SF-GWAS combine deux concepts clés. Tout d'abord, il adopte une approche fédérée du calcul sécurisé, ce qui signifie que chaque jeu de données est conservé sur le site source respectif. Cela permet de minimiser les coûts de calcul en évitant les transferts de données entre les sites et d'utiliser des opérations cryptographiques efficaces qui protègent les résultats de calcul partiels générés sur chaque site.
Deuxièmement, il introduit une conception algorithmique efficace pour soutenir l'exécution fédérée de divers pipelines GWAS de bout en bout.
« Cela peut sembler contre-intuitif, mais notre approche partage les données sans les partager », explique JP Hubaux. « Elle tire parti de l'existence des jeux de données sans avoir à les transférer et constitue une valeur supplémentaire pour les données, une motivation supplémentaire pour travailler ensemble sans perdre le contrôle. »
SF-GWAS a déjà été installé dans les cinq hôpitaux universitaires de Suisse et est actuellement déployé dans plusieurs hôpitaux en Italie ainsi que pour des réseaux européens du cancer par Tune Insight, la spin-off de l'EPFL qui a commercialisé cette solution. L'entreprise est également en discussion avec des institutions médicales dans d'autres pays.
Outre le fait de favoriser la recherche médicale à grande échelle, notamment pour définir et optimiser la politique de santé publique, ce qui n'est pas possible dans un monde de silos, ce système aura un autre avantage. Actuellement, les jeux de données sont généralement distribués dans le monde entier, sur des disques durs et des bandes magnétiques ici et là, parce qu'il a toujours été très difficile de transférer des données. L'enregistrement des données médicales est également appliqué différemment d'un endroit à l'autre. Jean-Pierre Hubaux qualifie cette situation de « préhistorique » et affirme qu'en conséquence, les ensembles de données sont largement sous-utilisés.

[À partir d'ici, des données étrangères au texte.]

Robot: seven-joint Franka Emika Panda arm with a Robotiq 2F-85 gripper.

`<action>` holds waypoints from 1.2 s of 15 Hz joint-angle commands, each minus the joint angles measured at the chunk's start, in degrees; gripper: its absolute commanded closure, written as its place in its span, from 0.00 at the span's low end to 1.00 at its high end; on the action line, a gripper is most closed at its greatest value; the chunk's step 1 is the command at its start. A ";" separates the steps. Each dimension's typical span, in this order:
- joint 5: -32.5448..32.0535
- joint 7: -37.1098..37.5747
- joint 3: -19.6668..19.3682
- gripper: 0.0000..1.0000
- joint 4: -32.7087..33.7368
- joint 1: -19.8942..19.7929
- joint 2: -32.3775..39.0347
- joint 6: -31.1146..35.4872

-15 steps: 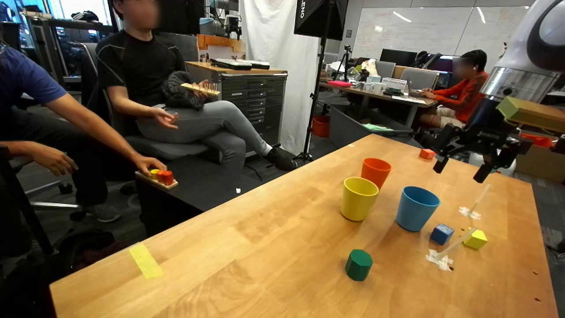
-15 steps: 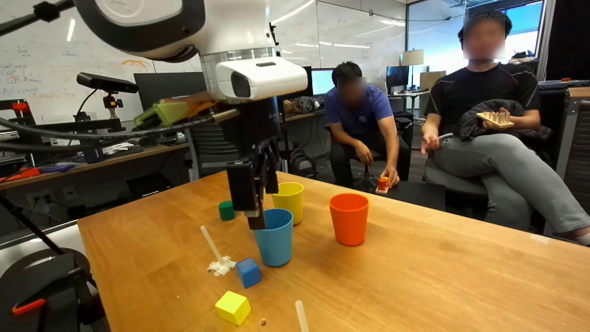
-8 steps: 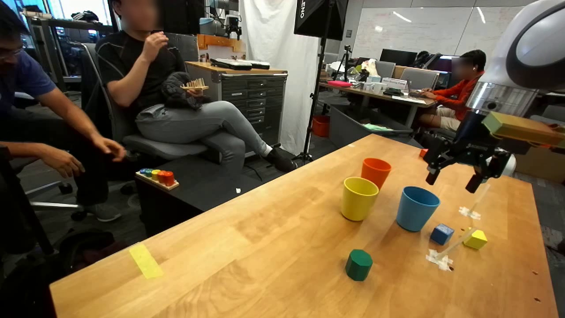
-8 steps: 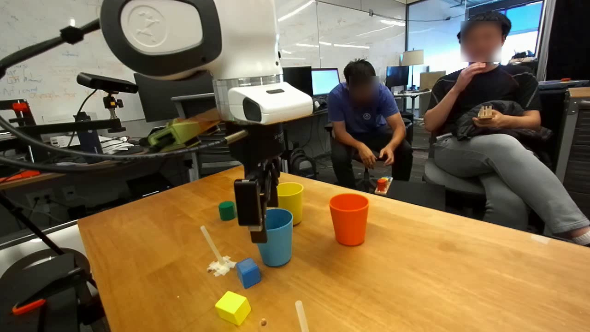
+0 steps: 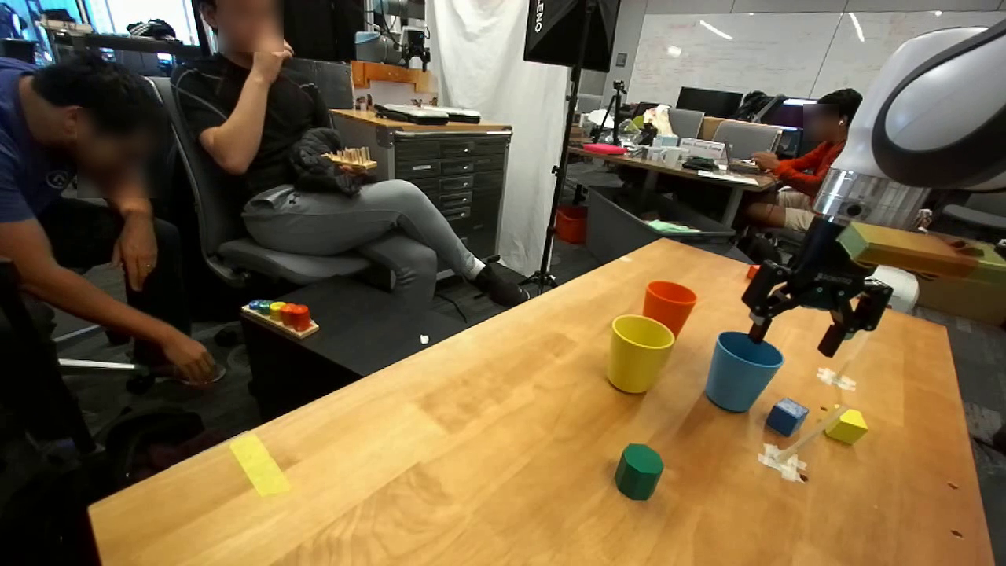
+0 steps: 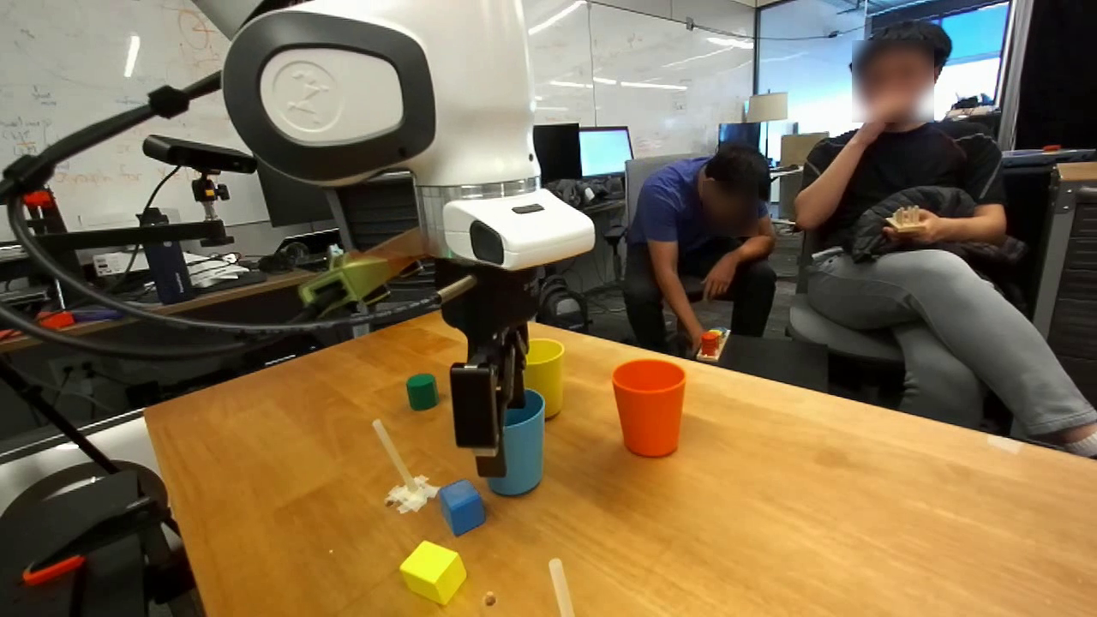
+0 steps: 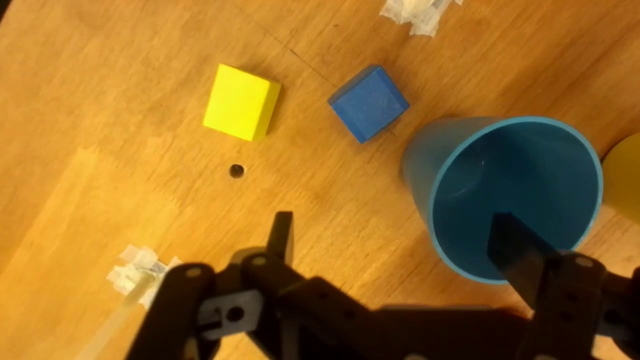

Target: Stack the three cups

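Observation:
Three cups stand upright and apart on the wooden table, mouths up. The yellow cup and the red-orange cup overlap in an exterior view, but stand apart in an exterior view: yellow cup, red-orange cup. The blue cup is nearest the gripper. My gripper is open, empty, jaws wide apart, low beside the blue cup. In the wrist view the gripper has one fingertip over the mouth of the blue cup; I cannot tell whether it is inside. The yellow cup is partly cut off.
A blue block and a yellow block lie near the blue cup. A green block stands farther along the table. Thin sticks stand taped to the tabletop. People sit beyond the table edge.
My open gripper has moved down and closer to the blue cup, so that one fingertip now overlaps its mouth in an exterior view. The cups and blocks have not moved.

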 commanded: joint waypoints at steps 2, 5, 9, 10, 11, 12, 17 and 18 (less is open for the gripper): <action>1.19 0.90 -0.40 0.00 2.45 0.74 2.23 -0.33; 1.10 1.18 -0.48 0.12 2.83 0.85 2.61 -0.55; 0.52 1.55 -0.37 0.01 3.06 1.41 3.35 -0.09; 0.57 1.58 -0.27 0.00 3.23 1.59 3.66 -0.26; 0.51 1.72 -0.24 0.00 3.42 1.84 4.06 -0.34; 0.41 1.99 -0.25 0.08 3.63 2.10 4.48 -0.53; 0.26 3.26 -0.41 0.54 4.58 3.30 6.32 -1.35; 0.37 3.35 -0.41 0.61 4.74 3.38 6.46 -1.62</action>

« Le système que nous mettons en place encourage les spécialistes du monde médical à rendre les données interopérables: elles seront enregistrées de manière homogène d'un endroit à l'autre. Cet effort d’amélioration de la qualité des données est coûteux et prendra du temps, mais nous avons développé les outils nécessaires pour faciliter cette évolution », explique Jean-Pierre Hubaux.

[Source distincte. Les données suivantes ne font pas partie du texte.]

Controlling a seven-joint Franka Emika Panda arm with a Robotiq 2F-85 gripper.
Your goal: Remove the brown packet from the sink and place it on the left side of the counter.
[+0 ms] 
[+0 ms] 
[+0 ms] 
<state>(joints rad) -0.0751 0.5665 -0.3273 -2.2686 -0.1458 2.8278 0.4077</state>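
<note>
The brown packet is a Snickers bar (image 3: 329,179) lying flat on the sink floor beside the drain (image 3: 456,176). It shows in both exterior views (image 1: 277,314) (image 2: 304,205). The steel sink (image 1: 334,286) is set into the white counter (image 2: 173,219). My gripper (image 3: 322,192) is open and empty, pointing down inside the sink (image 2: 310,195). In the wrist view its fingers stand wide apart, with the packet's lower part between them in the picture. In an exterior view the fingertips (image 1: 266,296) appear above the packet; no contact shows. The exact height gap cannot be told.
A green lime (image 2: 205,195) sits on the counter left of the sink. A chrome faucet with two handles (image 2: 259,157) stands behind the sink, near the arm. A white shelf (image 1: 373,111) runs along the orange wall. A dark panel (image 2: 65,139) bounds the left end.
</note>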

« La volonté de travailler à grande échelle est un changement de culture et devrait déclencher un cercle vertueux : les spécialistes se sentent encouragés à être plus rigoureux dans la manière dont ils stockent et structurent leurs données afin de garantir l'interopérabilité, car s'ils ne le font pas, leur institution risque d'être exclue du reste de la communauté. Ceci aboutira à une meilleure qualité des données médicales et de santé».